我が校は自由と自律をモットーとする学校です。どうか、悔いのない三年間となるよう励んでください」
自分の父親より少しばかり年上だろうか。小柄な身体から発せられるのは張りのある心地よいバリトンだった。
窓にちらりと目をやる。穏やかな太陽の光が差し込んでいて、まさに気持ちの良い入学式日和だった。
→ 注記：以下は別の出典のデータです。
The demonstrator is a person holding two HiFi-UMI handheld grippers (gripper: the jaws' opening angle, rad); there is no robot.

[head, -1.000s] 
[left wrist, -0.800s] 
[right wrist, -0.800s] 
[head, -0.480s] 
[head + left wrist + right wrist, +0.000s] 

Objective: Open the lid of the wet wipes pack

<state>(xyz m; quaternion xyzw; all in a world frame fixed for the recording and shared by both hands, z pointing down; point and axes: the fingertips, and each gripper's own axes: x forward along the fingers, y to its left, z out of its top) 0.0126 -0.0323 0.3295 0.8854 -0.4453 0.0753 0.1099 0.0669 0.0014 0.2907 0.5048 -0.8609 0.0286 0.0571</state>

つい先日も同様に体育館に並ぶパイプ椅子の中で式典に出席したけれど、その時とは立場が逆転している。送り出される側から、迎えられる側へ。新しい場所、新しい世界へ踏み出す時に湧き上がる独特の緊張感が心を占めた。
「新入生代表挨拶 高瀬 晴海」
名前を呼ばれて僕はすっくと立ち上がった。前へ出ていくその一歩ごとに集まる視線が増えていくのが分かった。通り過ぎていくそばからささめきが生まれ会場中へ広がっていくのが分かった。自分に注がれる刺さるような視線に負けそうになりながら、保護者席に一礼をすると、母が最強の笑顔でピースサインを送ってきた。その笑顔に力をもらって壇上へと進んでいく。
これは自分が自分らしく生きるための第一歩なのだ。
僕は自分に言い聞かせた。しゃんと背筋を伸ばして目の前を見据えた。
その日、僕はスカートをはいた。